Por último, el suelo antideslizante clase 3 o alto incluye los pavimentos que tienen una superficie muy rugosa. Es recomendable utilizar este tipo de suelos en espacios exteriores húmedos, como por ejemplo patios o bordes de piscinas. Al tener una rugosidad extrema, podría ser contraproducente su utilización en otras zonas, como por ejemplo el interior de la vivienda. Esto se debe a que, en zonas donde no hay humedad, este tipo de solería puede frenar en seco las pisadas provocando una caída.

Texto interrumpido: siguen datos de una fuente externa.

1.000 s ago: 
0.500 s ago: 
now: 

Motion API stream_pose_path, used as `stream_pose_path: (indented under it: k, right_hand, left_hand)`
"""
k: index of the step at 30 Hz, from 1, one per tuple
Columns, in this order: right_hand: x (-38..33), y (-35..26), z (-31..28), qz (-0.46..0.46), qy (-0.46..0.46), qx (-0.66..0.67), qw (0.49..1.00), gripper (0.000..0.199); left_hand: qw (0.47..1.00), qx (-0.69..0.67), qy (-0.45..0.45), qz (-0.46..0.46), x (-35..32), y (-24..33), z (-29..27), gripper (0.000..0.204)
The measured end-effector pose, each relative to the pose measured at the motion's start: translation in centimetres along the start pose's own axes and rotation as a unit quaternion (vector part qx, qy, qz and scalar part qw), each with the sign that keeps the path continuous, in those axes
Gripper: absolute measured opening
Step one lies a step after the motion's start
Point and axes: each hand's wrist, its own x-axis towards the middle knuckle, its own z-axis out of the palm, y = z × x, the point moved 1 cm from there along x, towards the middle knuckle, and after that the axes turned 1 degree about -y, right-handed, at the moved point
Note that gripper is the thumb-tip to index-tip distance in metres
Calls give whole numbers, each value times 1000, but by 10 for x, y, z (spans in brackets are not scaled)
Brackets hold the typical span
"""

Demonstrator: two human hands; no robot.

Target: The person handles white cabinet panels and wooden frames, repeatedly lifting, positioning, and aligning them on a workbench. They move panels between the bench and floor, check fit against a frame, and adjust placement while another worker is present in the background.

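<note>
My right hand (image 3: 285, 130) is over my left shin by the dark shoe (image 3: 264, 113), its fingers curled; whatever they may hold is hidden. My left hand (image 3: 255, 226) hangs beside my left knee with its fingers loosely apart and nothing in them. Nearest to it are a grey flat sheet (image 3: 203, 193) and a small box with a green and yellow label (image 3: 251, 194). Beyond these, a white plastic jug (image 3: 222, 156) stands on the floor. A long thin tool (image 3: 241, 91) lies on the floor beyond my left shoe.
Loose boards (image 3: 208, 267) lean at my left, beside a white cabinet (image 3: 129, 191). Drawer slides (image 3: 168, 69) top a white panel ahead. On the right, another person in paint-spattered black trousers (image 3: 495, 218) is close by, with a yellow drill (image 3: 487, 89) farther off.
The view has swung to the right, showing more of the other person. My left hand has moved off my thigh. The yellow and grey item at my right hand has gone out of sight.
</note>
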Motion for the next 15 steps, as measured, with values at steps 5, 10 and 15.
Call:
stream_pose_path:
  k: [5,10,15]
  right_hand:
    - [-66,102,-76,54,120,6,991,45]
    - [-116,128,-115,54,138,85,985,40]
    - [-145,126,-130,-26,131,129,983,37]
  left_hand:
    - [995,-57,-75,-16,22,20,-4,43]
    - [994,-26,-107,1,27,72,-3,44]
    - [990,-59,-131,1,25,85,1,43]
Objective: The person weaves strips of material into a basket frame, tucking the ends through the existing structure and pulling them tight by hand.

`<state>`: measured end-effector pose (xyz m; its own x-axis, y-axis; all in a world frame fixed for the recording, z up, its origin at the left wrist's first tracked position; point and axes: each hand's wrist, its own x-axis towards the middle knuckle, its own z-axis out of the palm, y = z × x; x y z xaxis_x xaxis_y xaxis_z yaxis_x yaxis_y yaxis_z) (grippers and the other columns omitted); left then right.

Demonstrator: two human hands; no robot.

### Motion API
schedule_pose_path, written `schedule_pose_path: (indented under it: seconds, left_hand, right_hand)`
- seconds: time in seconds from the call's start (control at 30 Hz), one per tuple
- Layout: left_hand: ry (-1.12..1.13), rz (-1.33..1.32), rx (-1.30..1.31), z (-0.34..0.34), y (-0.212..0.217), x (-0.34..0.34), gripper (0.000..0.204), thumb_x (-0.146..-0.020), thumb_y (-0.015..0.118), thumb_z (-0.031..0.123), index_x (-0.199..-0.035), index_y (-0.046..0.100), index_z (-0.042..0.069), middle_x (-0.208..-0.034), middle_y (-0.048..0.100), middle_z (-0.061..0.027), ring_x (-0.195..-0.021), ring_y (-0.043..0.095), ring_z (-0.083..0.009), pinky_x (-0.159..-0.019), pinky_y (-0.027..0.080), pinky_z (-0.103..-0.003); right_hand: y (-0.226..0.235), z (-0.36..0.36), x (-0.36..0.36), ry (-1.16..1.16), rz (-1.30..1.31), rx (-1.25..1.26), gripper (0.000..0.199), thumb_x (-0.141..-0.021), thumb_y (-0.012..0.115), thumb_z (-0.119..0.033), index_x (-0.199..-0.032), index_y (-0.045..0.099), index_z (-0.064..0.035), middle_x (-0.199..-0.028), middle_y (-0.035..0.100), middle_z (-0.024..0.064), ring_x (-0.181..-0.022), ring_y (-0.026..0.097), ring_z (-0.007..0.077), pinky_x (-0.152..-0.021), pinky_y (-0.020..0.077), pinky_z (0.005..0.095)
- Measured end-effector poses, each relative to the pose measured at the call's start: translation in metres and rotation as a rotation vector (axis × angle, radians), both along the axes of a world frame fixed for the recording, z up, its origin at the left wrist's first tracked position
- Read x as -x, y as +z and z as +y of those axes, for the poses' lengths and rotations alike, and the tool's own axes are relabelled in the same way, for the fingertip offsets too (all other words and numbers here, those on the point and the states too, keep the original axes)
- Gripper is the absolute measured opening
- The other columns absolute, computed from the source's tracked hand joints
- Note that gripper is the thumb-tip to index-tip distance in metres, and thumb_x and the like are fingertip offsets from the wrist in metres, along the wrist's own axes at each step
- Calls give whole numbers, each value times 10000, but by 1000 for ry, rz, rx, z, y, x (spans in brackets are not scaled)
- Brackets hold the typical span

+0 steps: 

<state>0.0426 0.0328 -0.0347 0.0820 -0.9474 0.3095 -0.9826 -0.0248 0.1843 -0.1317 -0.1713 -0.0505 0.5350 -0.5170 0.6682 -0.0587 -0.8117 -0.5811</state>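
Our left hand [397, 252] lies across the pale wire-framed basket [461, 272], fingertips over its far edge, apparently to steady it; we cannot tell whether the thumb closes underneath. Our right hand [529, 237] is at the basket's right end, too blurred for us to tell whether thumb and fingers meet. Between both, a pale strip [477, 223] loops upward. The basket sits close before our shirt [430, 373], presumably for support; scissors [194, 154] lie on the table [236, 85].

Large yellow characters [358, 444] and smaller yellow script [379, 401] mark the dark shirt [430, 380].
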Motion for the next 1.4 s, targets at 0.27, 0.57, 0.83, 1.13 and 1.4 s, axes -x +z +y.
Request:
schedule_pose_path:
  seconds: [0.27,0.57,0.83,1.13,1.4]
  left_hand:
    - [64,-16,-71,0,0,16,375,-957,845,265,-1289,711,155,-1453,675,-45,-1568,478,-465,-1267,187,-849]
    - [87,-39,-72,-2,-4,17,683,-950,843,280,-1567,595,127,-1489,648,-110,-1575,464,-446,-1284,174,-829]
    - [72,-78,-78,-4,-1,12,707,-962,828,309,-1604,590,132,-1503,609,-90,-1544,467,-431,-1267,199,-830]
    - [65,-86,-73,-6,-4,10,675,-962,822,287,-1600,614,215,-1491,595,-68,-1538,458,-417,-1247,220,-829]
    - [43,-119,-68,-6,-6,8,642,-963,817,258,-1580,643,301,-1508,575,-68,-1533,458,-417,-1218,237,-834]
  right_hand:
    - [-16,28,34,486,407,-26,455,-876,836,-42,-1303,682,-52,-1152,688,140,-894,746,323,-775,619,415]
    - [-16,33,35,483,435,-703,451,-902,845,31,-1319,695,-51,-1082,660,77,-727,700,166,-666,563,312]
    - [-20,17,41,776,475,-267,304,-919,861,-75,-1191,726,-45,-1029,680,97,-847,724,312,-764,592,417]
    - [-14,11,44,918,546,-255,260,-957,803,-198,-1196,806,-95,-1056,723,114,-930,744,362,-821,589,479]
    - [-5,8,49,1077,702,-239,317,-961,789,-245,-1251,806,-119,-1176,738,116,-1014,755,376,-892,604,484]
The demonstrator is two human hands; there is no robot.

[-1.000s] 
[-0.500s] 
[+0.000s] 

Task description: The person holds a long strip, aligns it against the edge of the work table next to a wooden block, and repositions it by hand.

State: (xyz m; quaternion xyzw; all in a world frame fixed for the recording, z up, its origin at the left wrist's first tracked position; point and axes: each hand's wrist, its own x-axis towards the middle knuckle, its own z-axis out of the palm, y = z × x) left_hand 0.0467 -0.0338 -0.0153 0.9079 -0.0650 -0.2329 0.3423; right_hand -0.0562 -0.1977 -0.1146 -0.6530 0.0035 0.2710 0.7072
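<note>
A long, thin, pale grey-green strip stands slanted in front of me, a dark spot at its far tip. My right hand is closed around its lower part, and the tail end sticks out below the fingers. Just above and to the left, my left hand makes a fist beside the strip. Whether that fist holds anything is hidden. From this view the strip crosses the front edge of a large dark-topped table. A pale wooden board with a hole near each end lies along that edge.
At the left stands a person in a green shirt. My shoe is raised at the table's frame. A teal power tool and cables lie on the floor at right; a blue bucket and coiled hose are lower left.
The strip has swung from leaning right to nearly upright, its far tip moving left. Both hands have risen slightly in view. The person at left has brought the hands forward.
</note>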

Además, lo más habitual es que su limpieza se haga con una manguera de agua a presión ya que no admite su limpieza con fregonas o similares.

En resumen, podemos decir que en el interior de las viviendas se recomienda instalar pavimentos clase 0 o 1, mientras que aquellos suelos de clase 2 son ideales para zonas exteriores y patios o zonas interiores húmedas como la zona de ducha. Por su parte, los suelos antideslizantes de clase 3 son de textura extremadamente rugosa por lo que su uso es ideal en zonas exteriores con mucha humedad, como por ejemplo patios con piscinas.